*TASK ITEM:* Please write out, exactly as given, every line of the entries below up to and including the line with "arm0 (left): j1".

*DATA FOR PROCESSING:*

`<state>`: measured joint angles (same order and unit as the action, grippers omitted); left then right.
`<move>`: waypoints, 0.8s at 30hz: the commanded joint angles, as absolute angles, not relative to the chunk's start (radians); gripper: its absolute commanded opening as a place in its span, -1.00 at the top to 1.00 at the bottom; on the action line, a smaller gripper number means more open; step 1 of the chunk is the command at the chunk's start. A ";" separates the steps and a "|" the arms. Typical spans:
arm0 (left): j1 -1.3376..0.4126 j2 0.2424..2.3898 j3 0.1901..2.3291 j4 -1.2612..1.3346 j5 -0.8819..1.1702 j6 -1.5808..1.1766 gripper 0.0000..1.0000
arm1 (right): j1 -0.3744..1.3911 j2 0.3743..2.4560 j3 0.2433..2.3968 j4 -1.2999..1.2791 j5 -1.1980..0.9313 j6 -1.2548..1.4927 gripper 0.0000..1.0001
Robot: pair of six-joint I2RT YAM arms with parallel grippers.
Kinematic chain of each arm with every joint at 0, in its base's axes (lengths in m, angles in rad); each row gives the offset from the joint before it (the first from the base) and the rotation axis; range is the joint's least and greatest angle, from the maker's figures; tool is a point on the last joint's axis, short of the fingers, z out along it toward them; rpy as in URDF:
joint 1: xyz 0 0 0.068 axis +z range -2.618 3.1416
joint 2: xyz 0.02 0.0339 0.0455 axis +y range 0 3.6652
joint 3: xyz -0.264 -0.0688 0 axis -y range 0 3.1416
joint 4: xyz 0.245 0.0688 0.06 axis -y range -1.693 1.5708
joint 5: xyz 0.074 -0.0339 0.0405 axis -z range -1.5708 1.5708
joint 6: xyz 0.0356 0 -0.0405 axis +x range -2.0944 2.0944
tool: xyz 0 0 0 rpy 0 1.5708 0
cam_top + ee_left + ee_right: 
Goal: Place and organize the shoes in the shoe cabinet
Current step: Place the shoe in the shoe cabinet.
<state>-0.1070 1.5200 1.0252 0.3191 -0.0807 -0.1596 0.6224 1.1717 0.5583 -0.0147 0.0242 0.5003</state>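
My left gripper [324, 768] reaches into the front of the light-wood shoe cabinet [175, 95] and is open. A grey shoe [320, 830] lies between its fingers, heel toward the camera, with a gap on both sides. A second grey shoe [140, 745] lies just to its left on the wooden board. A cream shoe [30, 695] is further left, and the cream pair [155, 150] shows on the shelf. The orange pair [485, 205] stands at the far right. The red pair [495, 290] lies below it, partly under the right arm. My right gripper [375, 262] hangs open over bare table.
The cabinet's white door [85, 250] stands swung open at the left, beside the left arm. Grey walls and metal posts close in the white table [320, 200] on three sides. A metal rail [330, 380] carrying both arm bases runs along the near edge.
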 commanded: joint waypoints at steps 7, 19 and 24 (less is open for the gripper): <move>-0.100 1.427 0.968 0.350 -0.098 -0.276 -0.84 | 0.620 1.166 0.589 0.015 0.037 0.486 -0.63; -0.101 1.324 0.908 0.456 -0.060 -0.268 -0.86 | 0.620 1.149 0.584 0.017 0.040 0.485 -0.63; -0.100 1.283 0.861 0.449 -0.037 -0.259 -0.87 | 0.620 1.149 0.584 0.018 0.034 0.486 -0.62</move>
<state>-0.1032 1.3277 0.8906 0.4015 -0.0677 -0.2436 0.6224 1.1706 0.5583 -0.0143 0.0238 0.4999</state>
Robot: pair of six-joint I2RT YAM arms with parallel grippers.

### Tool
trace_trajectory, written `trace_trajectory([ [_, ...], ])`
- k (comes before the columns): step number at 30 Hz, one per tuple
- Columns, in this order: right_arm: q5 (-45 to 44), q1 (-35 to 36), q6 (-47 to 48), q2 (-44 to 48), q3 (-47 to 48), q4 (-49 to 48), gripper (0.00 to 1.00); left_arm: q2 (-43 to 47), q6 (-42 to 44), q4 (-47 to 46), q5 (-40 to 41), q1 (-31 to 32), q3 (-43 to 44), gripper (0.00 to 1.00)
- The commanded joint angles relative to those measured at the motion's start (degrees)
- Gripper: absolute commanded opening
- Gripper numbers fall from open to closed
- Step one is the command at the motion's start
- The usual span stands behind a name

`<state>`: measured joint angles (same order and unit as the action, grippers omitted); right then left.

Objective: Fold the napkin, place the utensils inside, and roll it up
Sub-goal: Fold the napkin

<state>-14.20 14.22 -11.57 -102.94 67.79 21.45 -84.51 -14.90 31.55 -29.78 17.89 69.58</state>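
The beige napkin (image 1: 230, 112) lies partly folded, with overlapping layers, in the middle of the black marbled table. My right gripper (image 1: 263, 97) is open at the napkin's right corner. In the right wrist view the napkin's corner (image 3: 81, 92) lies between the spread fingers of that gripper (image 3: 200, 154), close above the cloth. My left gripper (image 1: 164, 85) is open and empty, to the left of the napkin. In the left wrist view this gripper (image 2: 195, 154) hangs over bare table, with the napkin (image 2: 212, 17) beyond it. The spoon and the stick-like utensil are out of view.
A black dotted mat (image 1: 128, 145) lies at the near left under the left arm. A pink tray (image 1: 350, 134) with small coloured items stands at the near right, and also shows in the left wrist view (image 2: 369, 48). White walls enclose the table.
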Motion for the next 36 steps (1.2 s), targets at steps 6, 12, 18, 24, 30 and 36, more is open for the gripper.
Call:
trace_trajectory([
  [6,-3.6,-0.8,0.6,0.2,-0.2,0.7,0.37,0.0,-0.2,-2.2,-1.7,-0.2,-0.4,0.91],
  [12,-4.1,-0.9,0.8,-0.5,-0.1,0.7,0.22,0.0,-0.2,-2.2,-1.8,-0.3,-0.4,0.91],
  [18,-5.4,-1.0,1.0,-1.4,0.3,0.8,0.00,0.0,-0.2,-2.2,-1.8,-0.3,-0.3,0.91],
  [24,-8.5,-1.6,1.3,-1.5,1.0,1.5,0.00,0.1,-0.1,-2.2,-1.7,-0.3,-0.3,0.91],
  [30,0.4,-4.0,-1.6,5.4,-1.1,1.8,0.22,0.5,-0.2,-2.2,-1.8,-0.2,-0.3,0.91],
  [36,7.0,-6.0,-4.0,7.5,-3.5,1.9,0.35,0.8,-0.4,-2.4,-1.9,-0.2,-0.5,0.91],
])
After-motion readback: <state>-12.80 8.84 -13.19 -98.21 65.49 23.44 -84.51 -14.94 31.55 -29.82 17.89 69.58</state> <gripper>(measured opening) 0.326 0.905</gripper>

*RESPONSE TO THIS TASK:*
`<state>`: measured joint angles (same order and unit as the action, grippers omitted); left then right.
`<move>`: waypoints, 0.8s at 30hz: the commanded joint angles, as absolute angles, not relative to the chunk's start (radians); gripper: its absolute commanded opening as a place in its span, -1.00 at the top to 1.00 at the bottom; on the action line, a smaller gripper number means more open; step 1 of the chunk is the command at the chunk's start. A ";" separates the steps and a "|" the arms. Typical spans:
arm0 (left): j1 -1.3376..0.4126 j2 0.2424..2.3898 j3 0.1901..2.3291 j4 -1.2612..1.3346 j5 -0.8819..1.1702 j6 -1.5808..1.1766 gripper 0.0000..1.0000

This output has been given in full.